Posner also makes the very true observation that contemporary public intellectuals lack a quality monitor. He emphasizes that as fields become increasingly specialized, the lay audience becomes less able to determine the quality and accuracy of the speech of public intellectuals. As a law professor, I should reply that a significant fraction of legal scholarship consists of sieving through other scholarship and presenting the conclusions of a deliberated evaluation of a large body of scholarship.
Although I deeply admire Posner and his work, I must add that he is not immune from errors that he points out in others. The Lewinsky issue rears its ugly head: "By forcing these attitudes [of different private views about sex] into articulate competition, Clinton precipitated a rancorous Kulturkampf." (p. 109) The obvious transgression here is the attribution of causation. When private attitudes are in conflict but hidden, how does one more hidden act-rather than the revelation of the hidden act by those who are politically motivated-"precipitate a war of cultures"?
In sum, this is a much more important book than it lets on. Perhaps unwittingly, it touches the foundational premises of democratic society. The quality of public debate is central to the quality of democratic governance and to the success of our political system. Yet, in this book, a component of political debate that some might have thought was important, is proven to be mostly driven by sensationalism and its entertainment value.

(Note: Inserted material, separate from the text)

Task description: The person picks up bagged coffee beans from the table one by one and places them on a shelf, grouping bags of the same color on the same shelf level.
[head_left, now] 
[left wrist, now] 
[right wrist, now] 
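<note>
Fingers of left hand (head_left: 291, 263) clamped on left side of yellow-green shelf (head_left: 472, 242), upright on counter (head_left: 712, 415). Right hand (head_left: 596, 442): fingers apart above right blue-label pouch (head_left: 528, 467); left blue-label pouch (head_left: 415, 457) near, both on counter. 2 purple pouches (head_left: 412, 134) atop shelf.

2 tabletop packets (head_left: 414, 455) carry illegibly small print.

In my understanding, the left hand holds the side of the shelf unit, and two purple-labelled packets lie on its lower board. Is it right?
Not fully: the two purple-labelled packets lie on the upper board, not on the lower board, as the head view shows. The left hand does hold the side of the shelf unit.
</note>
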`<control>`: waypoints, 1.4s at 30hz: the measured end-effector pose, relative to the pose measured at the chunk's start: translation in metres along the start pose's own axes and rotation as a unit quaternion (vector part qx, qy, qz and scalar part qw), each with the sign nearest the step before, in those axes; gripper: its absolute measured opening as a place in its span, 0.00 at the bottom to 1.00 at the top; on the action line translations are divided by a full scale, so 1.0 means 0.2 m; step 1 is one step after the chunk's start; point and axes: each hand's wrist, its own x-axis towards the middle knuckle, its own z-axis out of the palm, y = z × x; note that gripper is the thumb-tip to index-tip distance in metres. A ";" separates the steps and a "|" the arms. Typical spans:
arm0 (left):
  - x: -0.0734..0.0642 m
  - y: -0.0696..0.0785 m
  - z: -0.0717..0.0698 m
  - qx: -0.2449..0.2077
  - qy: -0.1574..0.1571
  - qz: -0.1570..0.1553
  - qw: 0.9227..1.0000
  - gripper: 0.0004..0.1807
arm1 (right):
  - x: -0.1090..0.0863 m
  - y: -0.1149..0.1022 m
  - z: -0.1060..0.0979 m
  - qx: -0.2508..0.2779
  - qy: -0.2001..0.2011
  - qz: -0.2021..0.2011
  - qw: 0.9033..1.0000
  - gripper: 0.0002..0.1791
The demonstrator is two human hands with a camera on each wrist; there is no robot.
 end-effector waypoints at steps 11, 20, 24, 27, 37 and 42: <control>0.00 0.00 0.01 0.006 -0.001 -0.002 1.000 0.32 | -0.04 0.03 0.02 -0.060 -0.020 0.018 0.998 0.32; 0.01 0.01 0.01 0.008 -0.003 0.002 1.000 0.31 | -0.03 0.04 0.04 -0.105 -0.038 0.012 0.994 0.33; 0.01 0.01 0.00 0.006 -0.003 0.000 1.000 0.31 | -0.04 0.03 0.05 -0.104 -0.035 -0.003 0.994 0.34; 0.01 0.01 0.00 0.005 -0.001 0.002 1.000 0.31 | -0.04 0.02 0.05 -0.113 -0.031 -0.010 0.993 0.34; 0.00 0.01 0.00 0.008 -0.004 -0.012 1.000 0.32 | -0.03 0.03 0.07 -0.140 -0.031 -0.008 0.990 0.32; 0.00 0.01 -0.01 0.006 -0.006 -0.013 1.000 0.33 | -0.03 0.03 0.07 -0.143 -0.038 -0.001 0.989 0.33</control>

PUBLIC INTELLECTUALS, despite trivial displays of political susceptibility (as the above Lewinski example) should be acceptable to any non-extreme political ideology. It joins other books of Posner that belong to the same group. These books are accessible social science at its best, and this book may not only be one of the leading candidates but also the one that opens the gate for one of the largest and most important research programs, one about the detailed study of the social foundations of democracy. To the extent voluminous scholarship is based on the assumption that public discourse is of high quality, it is roundly debunked.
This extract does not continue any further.